Optimization and forecasting of reinforced wire ropes for tower crane by using hybrid HHO-PSO and ANN-HHO algorithms

Abstract

Wire rope is a vital component of every crane. Wire rope faults are related to the operation, fabrication environment, etc., and the prevalent mode of failure is fatigue. The aim of this study is to develop an advanced tower crane applicable to wire rope with integrated reinforcement. Steel wire ropes are superiorly used in several tower crane applications, but they may create certain failures such as less fatigue and wear-resistant. In this study, steel wires are strengthened by granite and Zinc oxide (ZnO) reinforcement. Two sets of wire ropes are prepared as complete and partial reinforcement of steel wire with seven strands and 15 wires. The failure tests such as hardness, wear analysis, tensile strength, and fatigue life are optimized using hybrid Harris Hawk optimization-based Particle swarm Optimization (Hybrid HHO-PSO).

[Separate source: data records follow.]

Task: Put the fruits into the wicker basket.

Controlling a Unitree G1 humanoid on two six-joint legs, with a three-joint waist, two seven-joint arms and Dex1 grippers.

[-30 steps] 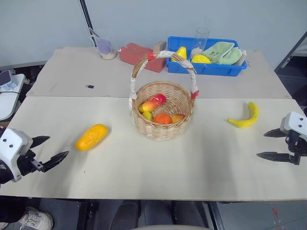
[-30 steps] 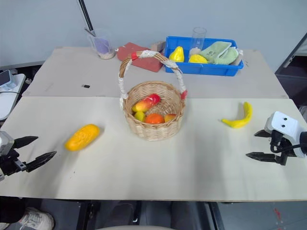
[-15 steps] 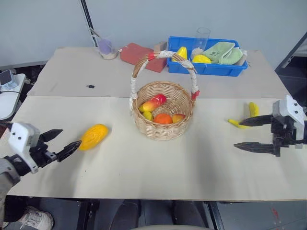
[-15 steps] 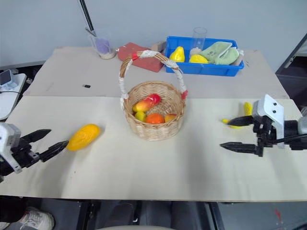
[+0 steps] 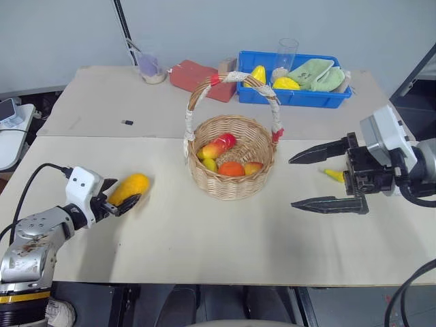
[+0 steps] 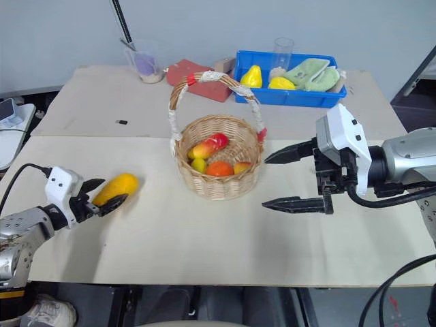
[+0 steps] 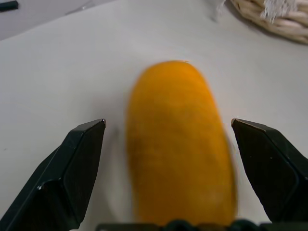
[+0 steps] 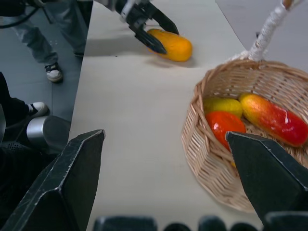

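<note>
The wicker basket (image 5: 231, 155) stands mid-counter (image 5: 204, 238) with small fruits inside. To the basket's left, well apart from it, the mango-like fruit (image 5: 129, 189) lies on the counter; the left tool (image 5: 117, 195) has its fingers spread apart on either side of the fruit's near end, not clamped. To the basket's right, the right tool (image 5: 310, 177) hovers with its fingers wide apart, pointing at the basket and holding nothing. Beyond that tool, the banana (image 5: 333, 175) shows just its tip.

head cams: high, angled down over worktop (image 5: 225, 245) | left wrist: super close on mango (image 7: 178, 144) | right wrist: faces basket (image 8: 240, 144), mango too
</note>
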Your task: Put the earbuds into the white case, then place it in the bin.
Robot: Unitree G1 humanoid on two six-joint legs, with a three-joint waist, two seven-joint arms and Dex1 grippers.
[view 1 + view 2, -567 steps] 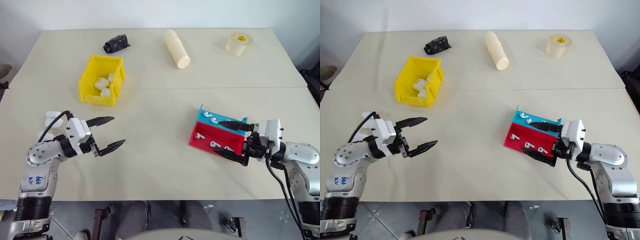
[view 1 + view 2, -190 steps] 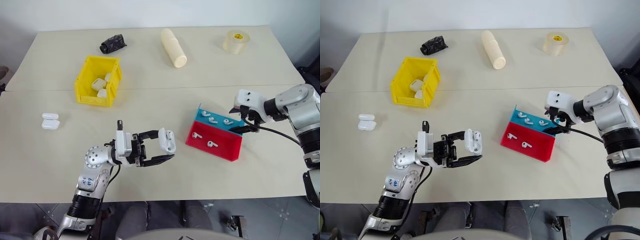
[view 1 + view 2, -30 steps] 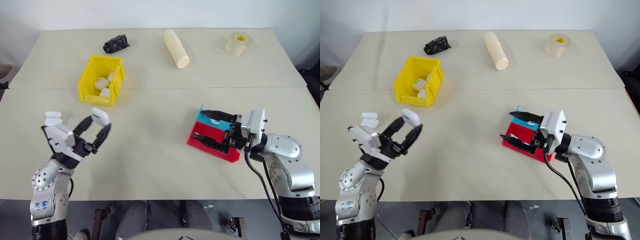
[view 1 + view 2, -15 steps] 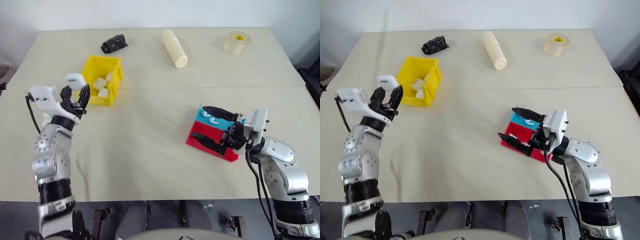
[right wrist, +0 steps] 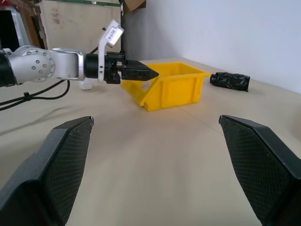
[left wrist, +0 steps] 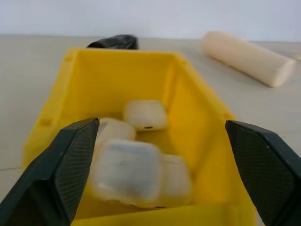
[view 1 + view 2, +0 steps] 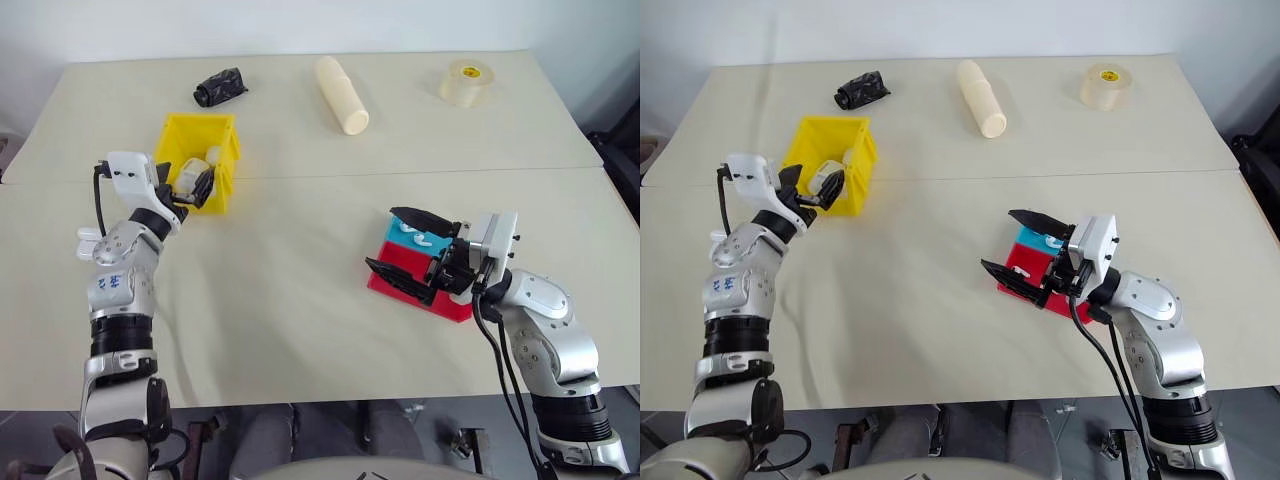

Besides, the experimented wire rope performances are predicted using hybrid Artificial Neural Network based HHO (Hybrid ANN-HHO). Fully reinforced wire ropes provide better performances for both experimented and optimization behaviors. This provides 1818 MPa of maximum tensile strength, 0.23 mm of minimal wear depth, and 3.38x104 times better fatigue life. In the HHO-PSO optimization method, the obtained better tensile strength is 1822 MPa, wear depth is 0.66 mm, and Fatigue life is 3.57 x104 times. Besides, from the predicted outcomes, ANN-HHO provides a minimal error value than the ANN approach. The result of this study will open up different ways for the advancement of wire rope in tower crane application by improving its load bearing capacity. The outcomes from this research can be practically applicable for increasing the load bearing capacity of the tower crane without increasing the number of wires and strands in the wire rope.